Missing User Warnings

Medium
Confidence
85% confidence
Finding
The document instructs users to create a local .env file and add credentials, but it does not warn about the sensitivity of those secrets, safe file permissions, or the risk of accidentally committing or exposing them. In a health-data integration context, these credentials can grant access to private Garmin account data and shared authentication tokens, increasing privacy and account-compromise risk.

Missing User Warnings

Medium
Confidence
89% confidence
Finding
The code downloads FIT/GPX/TCX files containing highly sensitive location and health telemetry and writes them to local storage by default under /tmp without any user confirmation, warning, retention policy, or permission hardening. In a skill designed to handle personal Garmin data, silent persistence increases the chance of unintended disclosure through other local users, shared environments, backups, logs, or leftover temporary files.

Missing User Warnings

Medium
Confidence
93% confidence
Finding
The script explicitly supports loading Garmin credentials from a local plaintext config file and environment variables, and it even recommends those methods to users. Storing long-lived account credentials this way increases the chance of accidental disclosure through source control, backups, process inspection, shell history, logs, or misconfigured host environments, especially given this skill handles sensitive health-related account access.

Missing User Warnings

Medium
Confidence
86% confidence
Finding
This script retrieves sensitive health and profile data from Garmin and prints it directly to stdout as structured JSON, which can be consumed, logged, cached, or exposed by the surrounding agent platform.

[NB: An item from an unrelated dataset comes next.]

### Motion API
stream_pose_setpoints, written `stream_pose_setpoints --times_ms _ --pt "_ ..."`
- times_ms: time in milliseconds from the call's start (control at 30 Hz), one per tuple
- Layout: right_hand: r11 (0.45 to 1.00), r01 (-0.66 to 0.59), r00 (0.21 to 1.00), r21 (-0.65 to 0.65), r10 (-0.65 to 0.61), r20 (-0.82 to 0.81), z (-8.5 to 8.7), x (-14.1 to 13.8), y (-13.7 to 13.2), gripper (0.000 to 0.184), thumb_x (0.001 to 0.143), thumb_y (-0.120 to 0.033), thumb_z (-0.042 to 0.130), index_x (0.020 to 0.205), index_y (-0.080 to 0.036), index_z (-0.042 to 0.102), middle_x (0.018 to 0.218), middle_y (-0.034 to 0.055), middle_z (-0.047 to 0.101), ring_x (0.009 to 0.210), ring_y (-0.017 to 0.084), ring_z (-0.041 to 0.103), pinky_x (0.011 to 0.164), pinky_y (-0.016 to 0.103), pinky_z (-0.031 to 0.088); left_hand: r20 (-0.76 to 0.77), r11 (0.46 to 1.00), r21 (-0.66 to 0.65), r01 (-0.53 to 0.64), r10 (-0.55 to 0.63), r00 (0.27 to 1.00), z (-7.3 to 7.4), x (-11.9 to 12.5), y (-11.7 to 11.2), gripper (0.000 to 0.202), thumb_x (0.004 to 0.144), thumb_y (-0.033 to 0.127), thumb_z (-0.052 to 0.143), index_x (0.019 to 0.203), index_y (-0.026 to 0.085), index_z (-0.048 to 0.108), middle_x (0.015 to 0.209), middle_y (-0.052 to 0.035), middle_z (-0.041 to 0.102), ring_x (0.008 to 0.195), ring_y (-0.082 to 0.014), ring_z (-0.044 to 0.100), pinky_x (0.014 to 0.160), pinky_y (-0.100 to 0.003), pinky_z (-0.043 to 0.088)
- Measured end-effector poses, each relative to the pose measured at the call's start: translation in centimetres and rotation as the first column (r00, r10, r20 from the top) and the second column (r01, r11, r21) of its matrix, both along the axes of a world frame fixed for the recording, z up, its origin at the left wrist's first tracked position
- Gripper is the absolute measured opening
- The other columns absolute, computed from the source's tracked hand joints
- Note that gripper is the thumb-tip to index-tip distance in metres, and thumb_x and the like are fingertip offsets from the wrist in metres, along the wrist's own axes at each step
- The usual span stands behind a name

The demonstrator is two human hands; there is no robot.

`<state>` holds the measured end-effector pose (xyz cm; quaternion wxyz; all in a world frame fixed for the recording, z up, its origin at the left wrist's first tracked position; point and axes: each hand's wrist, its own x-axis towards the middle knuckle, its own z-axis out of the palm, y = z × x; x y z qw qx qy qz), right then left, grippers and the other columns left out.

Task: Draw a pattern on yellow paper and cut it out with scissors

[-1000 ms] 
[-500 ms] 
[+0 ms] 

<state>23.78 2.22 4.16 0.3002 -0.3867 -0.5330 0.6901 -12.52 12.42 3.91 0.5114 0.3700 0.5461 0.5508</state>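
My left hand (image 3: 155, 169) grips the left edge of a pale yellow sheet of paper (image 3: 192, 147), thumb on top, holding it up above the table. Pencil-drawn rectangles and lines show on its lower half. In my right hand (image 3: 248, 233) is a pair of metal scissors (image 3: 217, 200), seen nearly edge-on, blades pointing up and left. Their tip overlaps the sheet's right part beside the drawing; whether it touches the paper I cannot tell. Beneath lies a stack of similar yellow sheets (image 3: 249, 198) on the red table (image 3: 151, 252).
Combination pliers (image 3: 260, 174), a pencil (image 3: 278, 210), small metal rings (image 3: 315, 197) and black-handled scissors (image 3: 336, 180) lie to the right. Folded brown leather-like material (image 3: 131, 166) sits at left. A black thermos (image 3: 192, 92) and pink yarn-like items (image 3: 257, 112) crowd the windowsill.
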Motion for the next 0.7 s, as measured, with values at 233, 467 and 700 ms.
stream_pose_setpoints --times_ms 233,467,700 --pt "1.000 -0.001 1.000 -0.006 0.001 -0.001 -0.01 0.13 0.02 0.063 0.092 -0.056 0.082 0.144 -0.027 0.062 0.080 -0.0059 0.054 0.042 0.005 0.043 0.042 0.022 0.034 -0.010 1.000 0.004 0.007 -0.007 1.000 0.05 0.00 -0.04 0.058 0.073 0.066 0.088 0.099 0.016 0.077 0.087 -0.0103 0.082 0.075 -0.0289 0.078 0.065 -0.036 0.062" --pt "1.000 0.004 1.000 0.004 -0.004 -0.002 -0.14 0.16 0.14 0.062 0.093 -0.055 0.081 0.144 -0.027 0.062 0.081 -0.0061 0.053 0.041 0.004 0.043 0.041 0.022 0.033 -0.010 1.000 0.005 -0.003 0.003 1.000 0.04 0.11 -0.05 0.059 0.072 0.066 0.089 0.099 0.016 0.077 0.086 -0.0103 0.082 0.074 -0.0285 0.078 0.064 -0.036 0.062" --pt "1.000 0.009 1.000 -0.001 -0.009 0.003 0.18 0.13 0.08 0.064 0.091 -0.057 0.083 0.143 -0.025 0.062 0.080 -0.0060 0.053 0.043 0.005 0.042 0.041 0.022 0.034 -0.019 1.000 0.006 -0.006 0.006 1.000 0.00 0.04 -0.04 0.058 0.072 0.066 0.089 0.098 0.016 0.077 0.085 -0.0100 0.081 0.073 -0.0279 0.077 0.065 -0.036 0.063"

In an agent skill context, stdout is often an integration boundary rather than a private terminal, so unrestricted emission of sleep, HRV, heart rate, stress, activity, and profile data materially raises confidentiality and privacy exposure.

Missing User Warnings

Medium
Confidence
90% confidence
Finding
This script retrieves highly sensitive health data such as body composition, SPO2, respiration, stress, hydration, and intraday heart-rate data and prints the results directly, but the file contains no explicit user-facing disclosure, consent check, or warning at the point of access. In a skill specifically designed to query Garmin health records, this increases privacy risk because users may not fully understand the breadth and sensitivity of the data being fetched and exposed to downstream consumers or logs.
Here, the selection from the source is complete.